Graduate Seminar: New Media Interfaces and Infrastructures

Photo Credit: “the infrastructure” by haribote

Recently, I mentioned to some folks on twitter that I was putting together a graduate seminar for next semester, and those same folks seemed interested in a bit of crowdsourced syllabus design.

So, I’m posting a draft of a brief course description along with a list of possible readings.  If you’re interested, please drop me a comment and let me know what you think. I’m open to suggestions.

New Media Interfaces and Infrastructures

Recent New Media scholarship is pushing beyond the study of texts online and attempting to study the systems, infrastructures, codes, and platforms that produce those texts. By examining and tinkering with the interfaces and infrastructures of new media, scholars across various disciplines and subdisciplines are looking to develop new rhetorics for new media and new research methods. In this course, we will examine and enter this conversation about new media’s interfaces and infrastructures. The class will share reading notes and the results of their research in a wiki-based “Interfaces and Infrastructures” research database. Students will also write a conference paper, geared toward a particular conference.

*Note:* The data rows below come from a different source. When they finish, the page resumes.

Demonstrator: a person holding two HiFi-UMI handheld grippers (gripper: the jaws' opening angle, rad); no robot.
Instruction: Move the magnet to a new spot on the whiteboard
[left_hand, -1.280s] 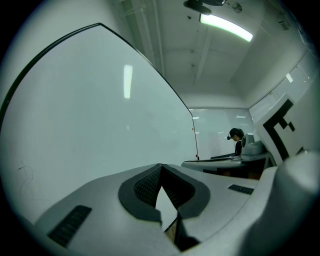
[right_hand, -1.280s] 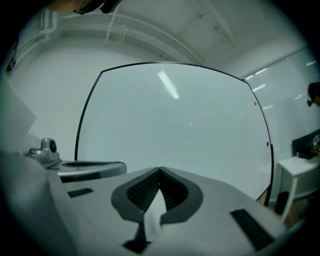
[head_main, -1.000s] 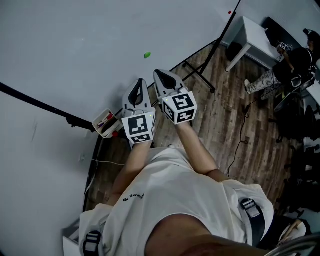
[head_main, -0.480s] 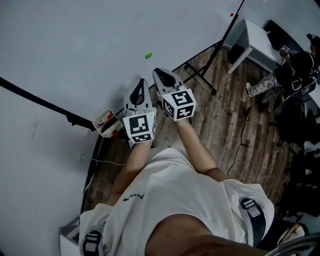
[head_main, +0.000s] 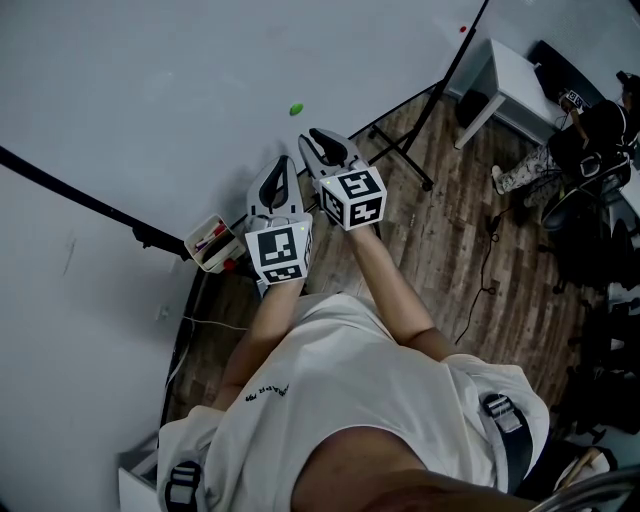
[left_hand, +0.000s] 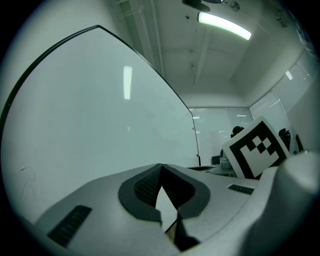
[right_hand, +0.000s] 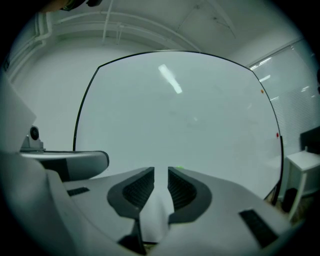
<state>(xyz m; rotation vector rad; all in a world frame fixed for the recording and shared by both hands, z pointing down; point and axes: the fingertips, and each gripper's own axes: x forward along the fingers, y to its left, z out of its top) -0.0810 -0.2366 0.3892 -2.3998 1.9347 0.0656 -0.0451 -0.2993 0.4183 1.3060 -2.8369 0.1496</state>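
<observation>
Having just opened, right gripper's (right_hand: 161, 172) ribbed jaws stand empty near rounded green magnet (head_main: 296, 110).

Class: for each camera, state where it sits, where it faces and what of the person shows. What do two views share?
Head view: on the head, steeply down at whiteboard, green magnet, arms, left claw, right claw.
Left gripper view: on left claw, shut, facing whiteboard.
Right gripper view: on right claw, jaws just opening, empty, facing whiteboard.
Shared: whiteboard; left view also shows right claw's cube.
</observation>
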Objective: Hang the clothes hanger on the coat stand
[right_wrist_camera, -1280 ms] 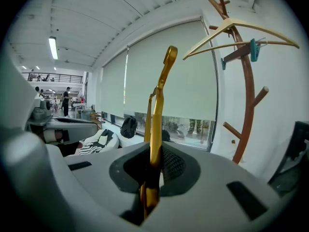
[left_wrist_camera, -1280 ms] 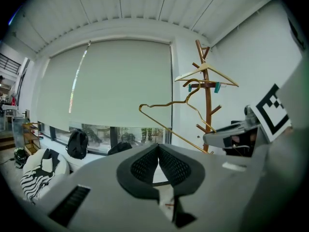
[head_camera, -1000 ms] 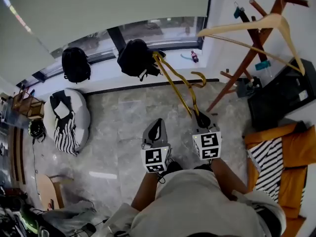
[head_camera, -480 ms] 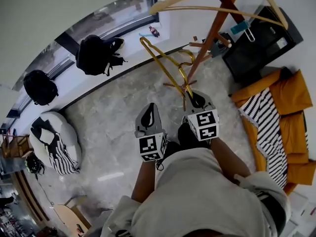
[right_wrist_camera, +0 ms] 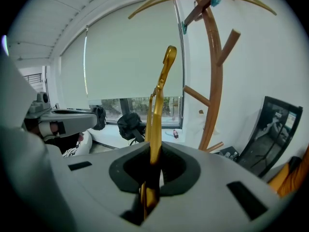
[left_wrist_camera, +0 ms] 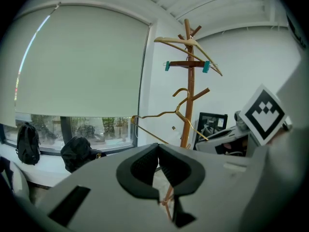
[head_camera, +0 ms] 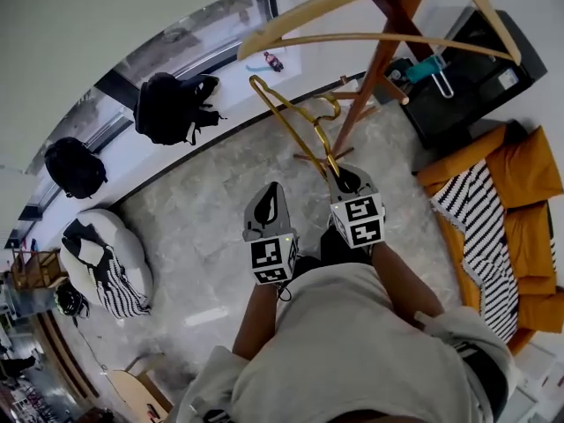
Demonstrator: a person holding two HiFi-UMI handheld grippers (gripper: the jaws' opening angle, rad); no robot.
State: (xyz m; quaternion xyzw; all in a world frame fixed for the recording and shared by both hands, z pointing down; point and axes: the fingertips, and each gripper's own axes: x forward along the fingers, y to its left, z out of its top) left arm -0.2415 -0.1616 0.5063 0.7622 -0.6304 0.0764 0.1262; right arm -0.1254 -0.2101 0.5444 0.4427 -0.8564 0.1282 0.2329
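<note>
One gold hanger (right_wrist_camera: 155, 115): clamped by right gripper (head_camera: 345, 179).
Left gripper (left_wrist_camera: 158, 153): closed, empty.
Stand (head_camera: 374, 64): wooden hanger (head_camera: 335, 10) borne.

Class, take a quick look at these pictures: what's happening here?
A person holds a gripper in each hand. The right gripper is shut on a gold hanger, held up near the wooden coat stand, not yet hung. A wooden hanger already hangs there. The left gripper is shut and empty.
</note>
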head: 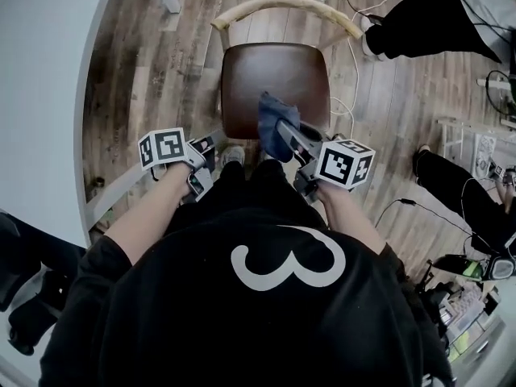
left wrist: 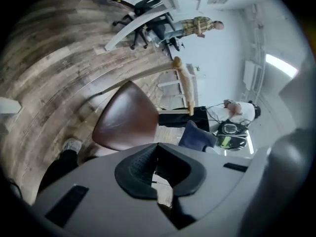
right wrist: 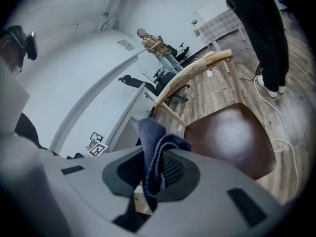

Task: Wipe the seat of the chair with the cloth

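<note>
A white table surface (head: 40, 71) occupies the left edge of the head view, above the wood-plank floor (head: 153, 63). The left gripper (head: 201, 164) is positioned near the front left corner of the chair, off the seat. In the left gripper view its jaws are brought together with nothing between them.

The chair stands at centre. Its glossy brown seat (head: 274, 75) faces the person, and the pale curved backrest (head: 286, 6) is on the far side.

The dark blue cloth (head: 272, 123) lies over the near right part of the seat. Contact with the seat surface cannot be confirmed. The right gripper (head: 286, 131) clamps the cloth, which is bunched between the jaws with a fold protruding past the tips.

A white cable (head: 352, 71) runs along the floor beside the right side of the chair. A bystander's dark trouser leg (head: 419, 22) is at upper right.
</note>
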Available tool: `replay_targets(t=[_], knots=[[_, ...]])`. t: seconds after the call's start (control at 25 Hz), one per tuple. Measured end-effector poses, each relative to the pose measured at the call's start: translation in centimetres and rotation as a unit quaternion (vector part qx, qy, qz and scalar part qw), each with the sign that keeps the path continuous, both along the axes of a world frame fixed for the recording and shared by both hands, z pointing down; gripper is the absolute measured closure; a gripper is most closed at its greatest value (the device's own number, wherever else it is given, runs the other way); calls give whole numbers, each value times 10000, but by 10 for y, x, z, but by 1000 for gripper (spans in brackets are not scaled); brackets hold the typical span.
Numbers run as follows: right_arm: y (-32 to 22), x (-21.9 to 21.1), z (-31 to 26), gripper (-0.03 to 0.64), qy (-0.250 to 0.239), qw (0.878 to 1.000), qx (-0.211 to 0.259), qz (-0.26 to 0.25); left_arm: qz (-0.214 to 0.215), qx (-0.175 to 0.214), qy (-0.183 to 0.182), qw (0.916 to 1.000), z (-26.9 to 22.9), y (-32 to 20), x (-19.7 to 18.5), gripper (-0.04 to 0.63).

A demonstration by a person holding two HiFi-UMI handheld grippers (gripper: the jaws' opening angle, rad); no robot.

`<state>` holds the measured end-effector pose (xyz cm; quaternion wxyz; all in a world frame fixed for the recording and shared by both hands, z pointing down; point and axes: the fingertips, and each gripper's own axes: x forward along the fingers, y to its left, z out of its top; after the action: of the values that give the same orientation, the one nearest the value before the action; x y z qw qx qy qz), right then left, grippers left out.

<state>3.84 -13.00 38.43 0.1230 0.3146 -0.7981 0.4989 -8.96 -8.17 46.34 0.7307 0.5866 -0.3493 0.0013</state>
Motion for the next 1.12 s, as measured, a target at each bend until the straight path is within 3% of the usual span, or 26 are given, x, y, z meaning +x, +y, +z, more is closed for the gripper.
replay_targets(t=[0.12,0.24,0.52,0.68,0.92,1.12], knots=[[-5,-4,52,563,216,9991,-214,-296,-33,-563,-260,9981,46,9,-8,583],[8,4,104,563,456,9958,-675,-416,120,-832,-565,9949,71,31,-11,583],[-19,18,159,563,933,9882,-780,-929,255,-774,-840,9931,98,35,2,583],[-46,-2,162,563,797,9903,-601,-968,26,-641,-835,9944,104,12,6,583],[-97,-44,166,563,364,9963,-505,-589,28,-411,-900,9951,112,-21,4,583],[-134,-74,175,563,147,9982,-435,-376,-212,-372,-898,9950,122,-43,-9,583]])
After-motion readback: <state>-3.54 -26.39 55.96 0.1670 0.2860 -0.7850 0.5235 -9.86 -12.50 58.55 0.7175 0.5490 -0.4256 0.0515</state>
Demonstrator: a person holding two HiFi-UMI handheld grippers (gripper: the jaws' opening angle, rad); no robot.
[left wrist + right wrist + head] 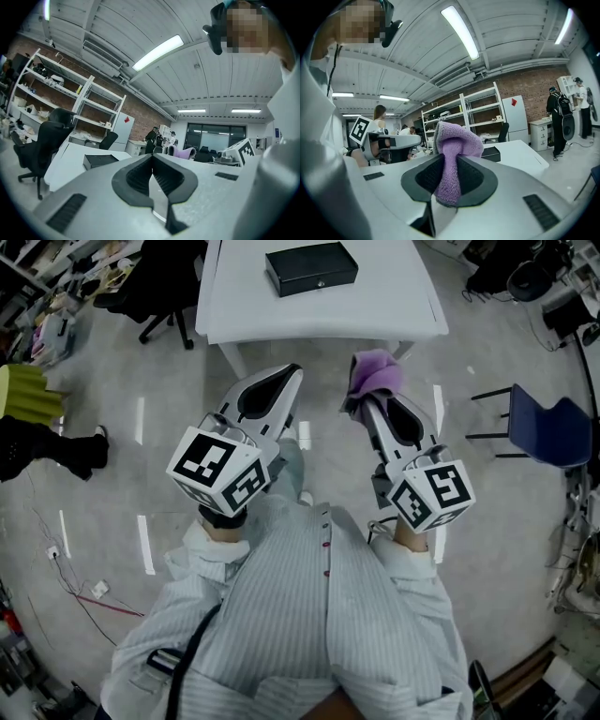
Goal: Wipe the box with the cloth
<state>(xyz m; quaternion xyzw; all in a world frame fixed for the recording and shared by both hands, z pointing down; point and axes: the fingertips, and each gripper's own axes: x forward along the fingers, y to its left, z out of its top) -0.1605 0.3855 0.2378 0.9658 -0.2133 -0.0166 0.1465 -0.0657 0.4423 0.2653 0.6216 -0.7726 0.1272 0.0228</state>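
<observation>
White counter [319, 320] at top of head view, above a grey floor [112, 484]. Black box [311, 267] flat on the counter, toward the far side, lid closed, touching neither tool. Same box low and dark on the counter in left gripper view [99, 160], and just behind the cloth in right gripper view [491, 152]. Both tools held side by side in front of the person's striped shirt [309, 615], over the floor, short of the counter's near edge, noses toward the counter. Left tool [294, 372] clenched: in left gripper view [152, 164] dark pads pressed together along one seam, empty. Right tool [370, 401] clamped on the purple cloth [377, 377]: in right gripper view [450, 164] jaws held slightly apart by a pinched fold running down between the pads, the rest of the cloth [457, 138] bunched in a lump above the jaw tips. Cloth well apart from the box.
</observation>
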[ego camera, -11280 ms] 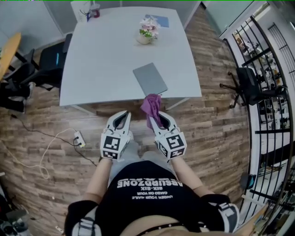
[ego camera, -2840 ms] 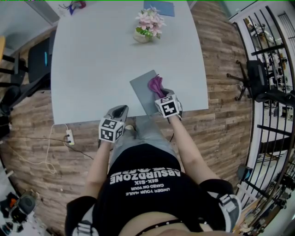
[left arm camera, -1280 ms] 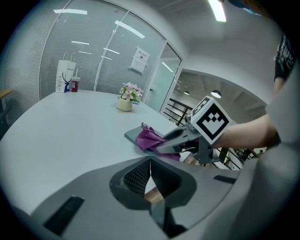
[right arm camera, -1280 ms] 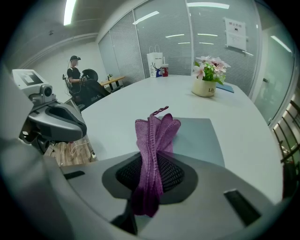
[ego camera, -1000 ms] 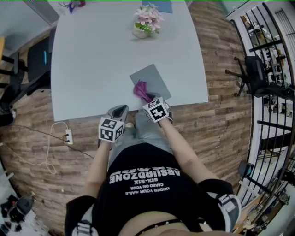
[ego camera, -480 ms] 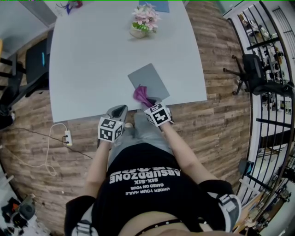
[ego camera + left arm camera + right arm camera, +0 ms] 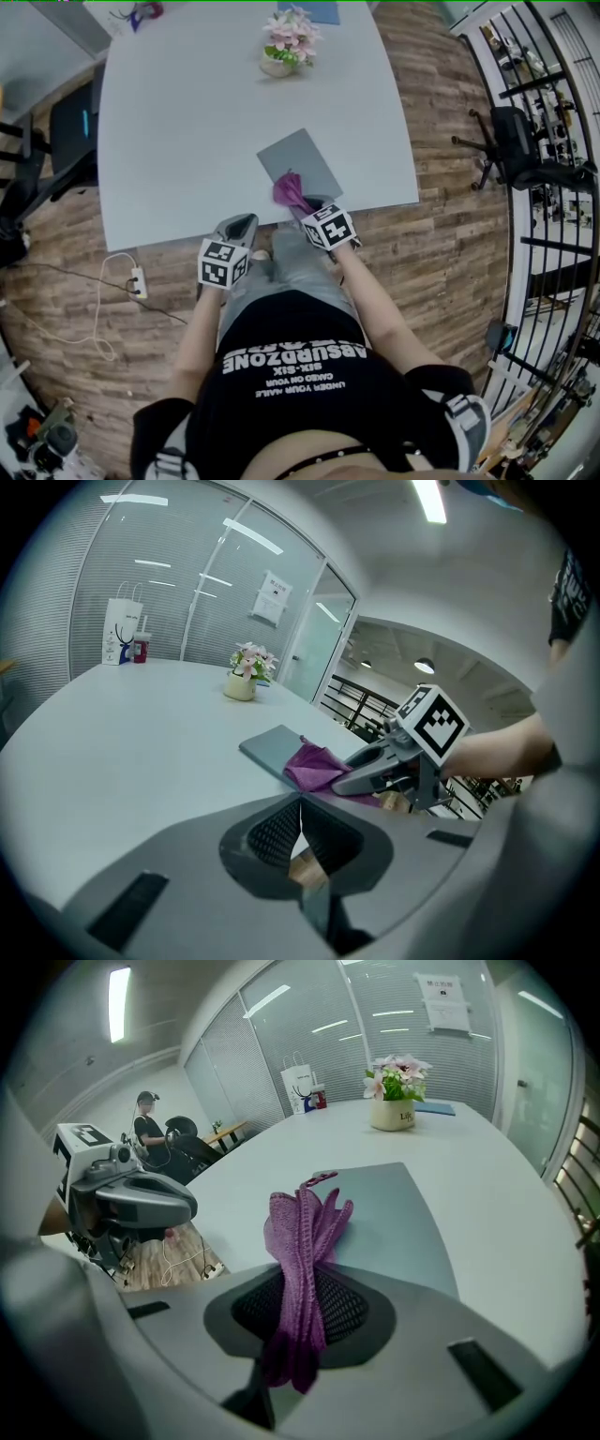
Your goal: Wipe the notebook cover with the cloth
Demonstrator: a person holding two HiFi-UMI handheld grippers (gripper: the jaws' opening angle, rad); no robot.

Final projects for this course could take many forms. A few examples (this list is not exhaustive): a traditional seminar paper, a grant proposal, a dissertation prospectus draft, the design of a new media interface or infrastructure. Students will work with the professor to develop a project that can aid in the student’s career trajectory.

Possible Readings

Lanham, The Electronic Word (selections)
Manovich, The Language of New Media
Kittler, Gramophone, Film, Typewriter
Ulmer, Heuretics (not sure if this fits…but would love to include it)
Ronell, Part I of the UberReader, “The Call of Technology”
Bolter and Grusin, Remediation
Hayles, My Mother Was a Computer

Rhetoric and Composition
Welch, Electric Rhetoric
Rice, The Rhetoric of Cool
Brooke, Lingua Fracta
Reid, The Two Virtuals

Platform Studies/Software Studies
Bogost and Montfort, Racing the Beam
Kirschenbaum, Mechanisms
Wardrip-Fruin, Expressive Processing
Harpold, Ex-Foliations

Other possibilities: Banks’ Race, Rhetoric, and Technology: Searching for Higher Ground, Matthew Fuller’s Media Ecologies, Mark Hansen’s Bodies in Code, Thierry Bardini’s Bootstrapping, Alexander Galloway’s The Exploit, Siegfried Zielinski’s Deep Time of the Media, McLuhan (and many more…)

Note: I am considering pairing each text with a primary source. For instance, Harpold discusses Ted Nelson and Vannevar Bush, and I could pair their writings with Harpold’s.


  1. Posted October 16, 2009 at 7:18 pm | #

    Looks pretty sweet, JB. Hope you don’t mind if I sit in once or twice?

  2. Posted October 16, 2009 at 9:57 pm | #

    Yep, I’d love to have you. Once the syllabus is put together, you can pick which texts you want to read/discuss with us.

  3. Posted October 17, 2009 at 11:44 am | #

    This sounds like a great seminar, Jim. I really like the idea of connecting theoretical pieces with primary sources like Nelson and Bush. Other possibilities: Tim Berners-Lee’s original draft of the HTML spec., or Apple’s early patent filings for the iPod (or the iMac). You could also look at some proposals for next-generation interfaces, like the Windows “Surface” table-top computer, or the recent video that’s been making the rounds this week. The theoretical pieces will be absolutely essential (this is a grad seminar, after all), but I think theoretical pieces can sometimes overlook or downplay the material realities of creating, patenting, marketing, and maintaining new interfaces and infrastructures. It would be great if students could spend some serious time investigating patents, W3C drafts, etc., to see what really went into creating the interfaces that we now take for granted.

    Oh, and don’t forget to spend a class period watching Minority Report. 🙂

  4. Posted October 17, 2009 at 5:09 pm | #

    Thanks for these ideas, Quinn. All of the examples you provide will be great examples for student projects. I’m hoping that many students will choose an interface (10gui, ipod, etc.) as an object of study. Though, I’m also hoping that folks will move beyond “reading” interfaces and think about how they might “design” them. Now, I recognize that these people will not be engineers, but this is why I think the grant proposal could be a great final project. I’d love to see students pair up with a designer/programmer and look into creating a new interface.

    As for materiality…my hope is that the texts I’m considering will show how important materiality is becoming in new media studies. Hayles’ work has shifted in this direction recently, and the Kirschenbaum book is a paradigmatic example of this.

    Thanks. This is great feedback.

    Oh, and I’ll do my best to work in Minority Report.